▶ _Your task_
Could the data below be printed out exactly, with the pictures left out?

▶ _Recorded information_
>>>>>

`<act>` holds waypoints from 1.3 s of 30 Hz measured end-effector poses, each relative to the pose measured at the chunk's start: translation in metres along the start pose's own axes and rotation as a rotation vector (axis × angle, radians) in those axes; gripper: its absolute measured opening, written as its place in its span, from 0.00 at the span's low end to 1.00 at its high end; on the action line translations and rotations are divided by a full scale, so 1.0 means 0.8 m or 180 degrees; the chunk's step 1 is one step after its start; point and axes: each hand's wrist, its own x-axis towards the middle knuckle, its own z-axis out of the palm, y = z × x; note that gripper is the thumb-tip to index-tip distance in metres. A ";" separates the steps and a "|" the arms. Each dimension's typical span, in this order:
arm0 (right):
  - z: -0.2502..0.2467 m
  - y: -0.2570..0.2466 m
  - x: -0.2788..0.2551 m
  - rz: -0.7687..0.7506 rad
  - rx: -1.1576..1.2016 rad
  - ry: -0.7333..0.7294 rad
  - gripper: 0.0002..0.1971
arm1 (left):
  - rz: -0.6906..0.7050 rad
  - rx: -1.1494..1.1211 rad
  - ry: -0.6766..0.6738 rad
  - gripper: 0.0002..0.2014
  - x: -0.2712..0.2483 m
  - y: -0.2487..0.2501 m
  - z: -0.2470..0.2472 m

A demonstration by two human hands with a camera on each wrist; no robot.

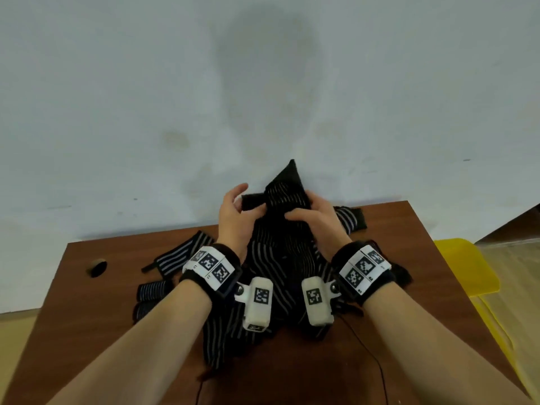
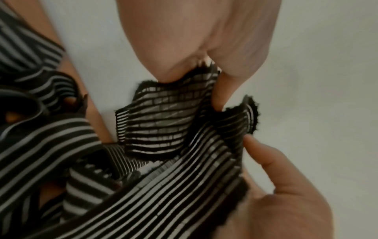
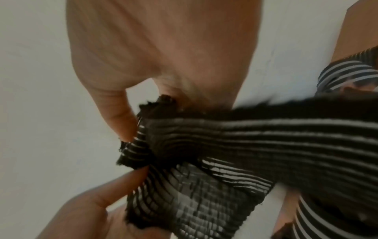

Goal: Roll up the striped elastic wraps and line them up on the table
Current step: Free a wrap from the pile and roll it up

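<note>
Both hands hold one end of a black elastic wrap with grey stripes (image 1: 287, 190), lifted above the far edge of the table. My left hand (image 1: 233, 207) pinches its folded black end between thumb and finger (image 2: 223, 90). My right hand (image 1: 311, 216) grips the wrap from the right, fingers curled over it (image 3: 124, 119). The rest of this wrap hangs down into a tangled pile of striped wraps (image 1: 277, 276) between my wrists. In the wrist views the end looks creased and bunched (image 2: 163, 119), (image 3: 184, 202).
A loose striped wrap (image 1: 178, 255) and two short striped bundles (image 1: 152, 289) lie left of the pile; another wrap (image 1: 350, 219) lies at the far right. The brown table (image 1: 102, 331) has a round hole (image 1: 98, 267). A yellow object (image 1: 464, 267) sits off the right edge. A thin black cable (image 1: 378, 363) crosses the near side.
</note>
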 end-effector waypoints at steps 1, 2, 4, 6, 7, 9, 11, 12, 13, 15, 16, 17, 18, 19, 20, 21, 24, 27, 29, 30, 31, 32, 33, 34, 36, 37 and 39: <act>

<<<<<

▶ _Result for this task_
`<act>` holds waypoints from 1.3 s of 30 Hz measured end-effector poses, each relative to the pose measured at the chunk's start: translation in metres along the start pose's own axes and rotation as a rotation vector (axis × angle, radians) in those axes; gripper: its absolute measured opening, written as its place in its span, from 0.00 at the span's low end to 1.00 at its high end; on the action line translations and rotations are divided by a full scale, so 1.0 means 0.8 m or 180 degrees; the chunk's step 1 is one step after its start; point and axes: each hand's wrist, its own x-axis towards the middle knuckle, its own z-axis out of the palm, y = z × x; note that gripper is the thumb-tip to index-tip distance in metres. A ";" separates the steps and a "|" the arms. Each dimension's typical span, in this order:
arm0 (right):
  - z: -0.2502..0.2467 m
  - y: -0.2570..0.2466 m
  - x: -0.2788..0.2551 m
  - rz: -0.7687..0.7506 rad
  - rx: -1.1576..1.2016 rad
  - ry: -0.7333..0.7294 rad
  - gripper: 0.0002..0.1971
arm1 (left):
  - rz: -0.6906..0.7050 rad
  - rx: -1.1494..1.1211 rad
  - ry: -0.6766..0.6738 rad
  - gripper: 0.0002..0.2014
  - x: -0.2712..0.2483 m
  - y: -0.2487..0.2501 m
  - z: -0.2470..0.2472 m

A demonstration by two human hands with a camera on each wrist; no robot.


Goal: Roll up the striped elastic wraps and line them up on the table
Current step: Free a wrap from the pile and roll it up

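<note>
Both hands hold one end of a black elastic wrap with grey stripes (image 1: 287, 190), lifted above the far edge of the table. My left hand (image 1: 233, 207) pinches its folded black end between thumb and finger (image 2: 223, 90). My right hand (image 1: 311, 216) grips the wrap from the right, fingers curled over it (image 3: 124, 119). The rest of this wrap hangs down into a tangled pile of striped wraps (image 1: 277, 276) between my wrists. In the wrist views the end looks creased and bunched (image 2: 163, 119), (image 3: 184, 202).
A loose striped wrap (image 1: 178, 255) and two short striped bundles (image 1: 152, 289) lie left of the pile; another wrap (image 1: 350, 219) lies at the far right. The brown table (image 1: 102, 331) has a round hole (image 1: 98, 267). A yellow object (image 1: 464, 267) sits off the right edge. A thin black cable (image 1: 378, 363) crosses the near side.
</note>
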 end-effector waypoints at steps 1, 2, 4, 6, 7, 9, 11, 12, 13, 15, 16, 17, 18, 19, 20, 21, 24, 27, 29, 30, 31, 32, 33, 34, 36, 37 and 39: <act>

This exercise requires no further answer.